Exercise =
Each line of the listing below should be restated word for word.

Data shown =
────────
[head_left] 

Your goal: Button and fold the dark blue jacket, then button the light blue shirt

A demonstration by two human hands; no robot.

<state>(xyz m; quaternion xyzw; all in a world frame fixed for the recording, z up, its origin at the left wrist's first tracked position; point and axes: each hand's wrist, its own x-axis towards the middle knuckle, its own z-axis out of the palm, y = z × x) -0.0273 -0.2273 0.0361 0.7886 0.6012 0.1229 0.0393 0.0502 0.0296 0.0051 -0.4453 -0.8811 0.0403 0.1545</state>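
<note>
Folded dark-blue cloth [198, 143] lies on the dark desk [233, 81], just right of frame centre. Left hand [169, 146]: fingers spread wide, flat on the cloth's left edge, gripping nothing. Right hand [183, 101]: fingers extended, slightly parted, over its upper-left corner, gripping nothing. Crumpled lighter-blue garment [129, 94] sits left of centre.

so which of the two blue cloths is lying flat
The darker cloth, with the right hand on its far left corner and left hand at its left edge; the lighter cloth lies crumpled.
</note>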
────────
Answer below =
[head_left] 

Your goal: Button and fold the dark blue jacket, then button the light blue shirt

A demonstration by two human hands; no robot.

<state>(xyz m; quaternion xyzw; all in a world frame fixed for the recording, z up, its origin at the left wrist's first tracked position; point and axes: each hand's wrist, its own x-axis towards the middle knuckle, its own z-axis out of the palm, y = z × x) -0.0273 -0.2273 0.0361 0.7886 0.6012 0.1229 0.0393 0.0502 0.0296 0.0051 -0.4453 -0.8811 0.0403 0.1545</state>
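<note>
Folded dark-blue cloth [198, 143] lies on the dark desk [233, 81], just right of frame centre. Left hand [169, 146]: fingers spread wide, flat on the cloth's left edge, gripping nothing. Right hand [183, 101]: fingers extended, slightly parted, over its upper-left corner, gripping nothing. Crumpled lighter-blue garment [129, 94] sits left of centre.

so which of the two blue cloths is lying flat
The darker cloth, with the right hand on its far left corner and left hand at its left edge; the lighter cloth lies crumpled.
</note>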

What was produced is the complete output.